Genetics. 2011 Jan;187(1):229-44. doi: 10.1534/genetics.110.122614. Epub 2010 Nov 1.
Summary statistics are widely used in population genetics, but they suffer from the drawback that no simple sufficient summary statistic exists, which captures all information required to distinguish different evolutionary hypotheses. Here, we apply boosting, a recent statistical method that combines simple classification rules to maximize their joint predictive performance. We show that our implementation of boosting has a high power to detect selective sweeps. Demographic events, such as bottlenecks, do not result in a large excess of false positives. A comparison to other neutrality tests shows that our boosting implementation performs well compared to other neutrality tests. Furthermore, we evaluated the relative contribution of different summary statistics to the identification of selection and found that for recent sweeps integrated haplotype homozygosity is very informative whereas older sweeps are better detected by Tajima's π. Overall, Watterson's was found to contribute the most information for distinguishing between bottlenecks and selection.

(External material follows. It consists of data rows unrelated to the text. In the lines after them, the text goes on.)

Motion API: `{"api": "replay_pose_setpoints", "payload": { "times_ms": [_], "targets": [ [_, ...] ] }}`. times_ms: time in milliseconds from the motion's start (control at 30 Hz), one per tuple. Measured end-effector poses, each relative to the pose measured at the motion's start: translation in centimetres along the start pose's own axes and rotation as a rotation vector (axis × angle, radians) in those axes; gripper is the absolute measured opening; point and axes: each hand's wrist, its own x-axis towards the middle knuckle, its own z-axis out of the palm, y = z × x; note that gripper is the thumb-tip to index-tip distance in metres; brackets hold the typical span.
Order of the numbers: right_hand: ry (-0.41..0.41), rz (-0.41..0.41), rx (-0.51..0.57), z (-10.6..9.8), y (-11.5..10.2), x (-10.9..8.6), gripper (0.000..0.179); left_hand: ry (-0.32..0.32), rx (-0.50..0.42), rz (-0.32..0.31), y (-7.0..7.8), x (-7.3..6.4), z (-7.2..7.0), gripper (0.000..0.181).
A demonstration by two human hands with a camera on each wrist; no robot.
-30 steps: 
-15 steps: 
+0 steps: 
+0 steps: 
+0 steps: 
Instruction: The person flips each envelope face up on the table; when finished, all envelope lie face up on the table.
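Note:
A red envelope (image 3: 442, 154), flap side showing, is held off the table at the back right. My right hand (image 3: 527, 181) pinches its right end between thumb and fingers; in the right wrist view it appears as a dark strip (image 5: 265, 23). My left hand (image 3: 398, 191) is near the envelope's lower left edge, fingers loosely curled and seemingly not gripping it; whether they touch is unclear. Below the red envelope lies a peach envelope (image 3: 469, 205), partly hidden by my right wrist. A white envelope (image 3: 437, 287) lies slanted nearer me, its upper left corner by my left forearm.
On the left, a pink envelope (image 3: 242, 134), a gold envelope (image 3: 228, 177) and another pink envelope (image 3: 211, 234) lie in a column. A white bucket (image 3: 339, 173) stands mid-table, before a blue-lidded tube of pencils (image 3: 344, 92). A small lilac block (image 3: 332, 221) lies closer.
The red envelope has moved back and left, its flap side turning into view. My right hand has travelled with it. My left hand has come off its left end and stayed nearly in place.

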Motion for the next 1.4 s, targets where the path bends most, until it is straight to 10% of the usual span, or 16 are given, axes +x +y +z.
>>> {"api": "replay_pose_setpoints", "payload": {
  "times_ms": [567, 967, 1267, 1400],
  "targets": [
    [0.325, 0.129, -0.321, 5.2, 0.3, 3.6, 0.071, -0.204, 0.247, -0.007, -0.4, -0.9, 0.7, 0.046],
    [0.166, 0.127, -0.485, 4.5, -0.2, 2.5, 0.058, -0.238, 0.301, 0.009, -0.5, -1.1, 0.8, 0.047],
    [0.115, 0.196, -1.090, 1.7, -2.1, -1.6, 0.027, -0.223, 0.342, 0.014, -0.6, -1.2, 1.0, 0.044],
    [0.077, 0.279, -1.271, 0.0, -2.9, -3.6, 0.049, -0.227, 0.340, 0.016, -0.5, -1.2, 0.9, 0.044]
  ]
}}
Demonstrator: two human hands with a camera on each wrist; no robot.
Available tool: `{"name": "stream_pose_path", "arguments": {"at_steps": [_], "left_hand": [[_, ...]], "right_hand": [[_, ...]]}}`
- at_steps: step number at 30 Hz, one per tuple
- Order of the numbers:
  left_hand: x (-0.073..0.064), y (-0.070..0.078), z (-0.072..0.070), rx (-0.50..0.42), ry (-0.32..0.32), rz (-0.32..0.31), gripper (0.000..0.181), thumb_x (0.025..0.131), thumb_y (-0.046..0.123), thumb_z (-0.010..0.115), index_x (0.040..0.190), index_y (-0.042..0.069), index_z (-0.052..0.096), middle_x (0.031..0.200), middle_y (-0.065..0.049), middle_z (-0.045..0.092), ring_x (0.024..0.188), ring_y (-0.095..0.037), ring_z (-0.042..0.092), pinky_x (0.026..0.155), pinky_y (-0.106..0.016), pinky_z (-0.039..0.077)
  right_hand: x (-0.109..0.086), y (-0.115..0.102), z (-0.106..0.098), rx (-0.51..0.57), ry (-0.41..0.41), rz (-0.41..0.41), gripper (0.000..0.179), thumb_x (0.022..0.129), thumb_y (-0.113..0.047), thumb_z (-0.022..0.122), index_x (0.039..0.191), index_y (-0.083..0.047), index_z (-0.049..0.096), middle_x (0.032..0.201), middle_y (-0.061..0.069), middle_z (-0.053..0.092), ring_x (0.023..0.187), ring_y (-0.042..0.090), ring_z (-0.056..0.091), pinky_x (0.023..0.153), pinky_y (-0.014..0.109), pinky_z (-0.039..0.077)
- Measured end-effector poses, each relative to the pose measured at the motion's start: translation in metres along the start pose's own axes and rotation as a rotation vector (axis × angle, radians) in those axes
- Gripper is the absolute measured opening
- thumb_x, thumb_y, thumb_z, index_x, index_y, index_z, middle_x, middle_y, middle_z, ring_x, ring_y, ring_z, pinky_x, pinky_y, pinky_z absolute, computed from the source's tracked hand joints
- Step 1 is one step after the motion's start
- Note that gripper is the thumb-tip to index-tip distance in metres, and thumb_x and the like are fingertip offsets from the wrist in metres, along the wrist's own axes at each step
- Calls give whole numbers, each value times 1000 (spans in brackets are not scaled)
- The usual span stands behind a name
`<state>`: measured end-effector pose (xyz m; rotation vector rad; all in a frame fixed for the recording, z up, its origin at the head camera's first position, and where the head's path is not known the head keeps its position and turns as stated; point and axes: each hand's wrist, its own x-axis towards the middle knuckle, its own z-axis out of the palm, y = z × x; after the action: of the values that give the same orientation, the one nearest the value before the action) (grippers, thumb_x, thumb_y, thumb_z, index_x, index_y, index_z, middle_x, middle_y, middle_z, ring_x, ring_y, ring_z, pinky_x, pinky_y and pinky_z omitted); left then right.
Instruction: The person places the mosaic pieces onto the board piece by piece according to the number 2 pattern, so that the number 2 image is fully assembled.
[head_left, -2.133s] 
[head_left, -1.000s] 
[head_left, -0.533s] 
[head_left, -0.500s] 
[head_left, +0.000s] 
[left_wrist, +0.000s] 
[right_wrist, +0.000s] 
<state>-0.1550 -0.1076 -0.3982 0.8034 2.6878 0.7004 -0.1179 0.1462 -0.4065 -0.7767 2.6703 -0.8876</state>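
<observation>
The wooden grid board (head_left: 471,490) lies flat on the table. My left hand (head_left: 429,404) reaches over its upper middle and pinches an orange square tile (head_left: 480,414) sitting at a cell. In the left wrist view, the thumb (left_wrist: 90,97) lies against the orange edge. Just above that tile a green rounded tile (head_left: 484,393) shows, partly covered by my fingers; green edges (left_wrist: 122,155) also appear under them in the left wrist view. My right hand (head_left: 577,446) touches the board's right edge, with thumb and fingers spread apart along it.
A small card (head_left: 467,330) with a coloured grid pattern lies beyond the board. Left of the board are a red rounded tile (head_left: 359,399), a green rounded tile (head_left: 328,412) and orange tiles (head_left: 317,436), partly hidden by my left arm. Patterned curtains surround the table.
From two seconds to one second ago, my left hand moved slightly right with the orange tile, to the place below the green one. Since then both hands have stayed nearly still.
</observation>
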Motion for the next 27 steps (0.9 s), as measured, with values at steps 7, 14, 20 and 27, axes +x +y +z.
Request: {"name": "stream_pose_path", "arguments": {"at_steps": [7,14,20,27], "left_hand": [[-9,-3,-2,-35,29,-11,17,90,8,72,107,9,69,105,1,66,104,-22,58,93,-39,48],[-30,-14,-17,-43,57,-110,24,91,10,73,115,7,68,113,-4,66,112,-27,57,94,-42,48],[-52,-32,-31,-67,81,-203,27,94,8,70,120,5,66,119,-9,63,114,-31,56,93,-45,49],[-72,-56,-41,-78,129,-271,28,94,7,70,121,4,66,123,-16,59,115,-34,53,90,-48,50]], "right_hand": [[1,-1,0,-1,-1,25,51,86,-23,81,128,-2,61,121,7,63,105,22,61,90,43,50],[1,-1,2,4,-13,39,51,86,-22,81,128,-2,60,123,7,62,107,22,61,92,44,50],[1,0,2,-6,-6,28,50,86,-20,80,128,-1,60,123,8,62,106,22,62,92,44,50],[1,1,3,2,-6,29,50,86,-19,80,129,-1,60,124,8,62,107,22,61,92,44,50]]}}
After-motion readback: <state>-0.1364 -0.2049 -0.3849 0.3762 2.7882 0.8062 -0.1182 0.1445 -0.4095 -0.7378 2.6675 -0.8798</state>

摘要统计数据在群体遗传学中被广泛应用,但它们存在一个缺点,即没有一个简单的充分总结统计数据存在,它可以捕获区分不同进化假说所需的所有信息。在这里,我们应用了boosting,这是一种最近的统计方法,它结合了简单的分类规则来最大化它们的联合预测性能。我们表明,我们的boosting 实现具有很高的检测选择清扫的能力。人口统计学事件,如瓶颈,不会导致大量的假阳性。与其他中性检验的比较表明,我们的boosting 实现与其他中性检验相比表现良好。此外,我们评估了不同摘要统计数据对选择识别的相对贡献,发现对于最近的清扫,整合的单倍型同质性非常有信息,而较旧的清扫则由 Tajima 的π更好地检测到。总的来说,发现 Watterson 的对区分瓶颈和选择最有贡献。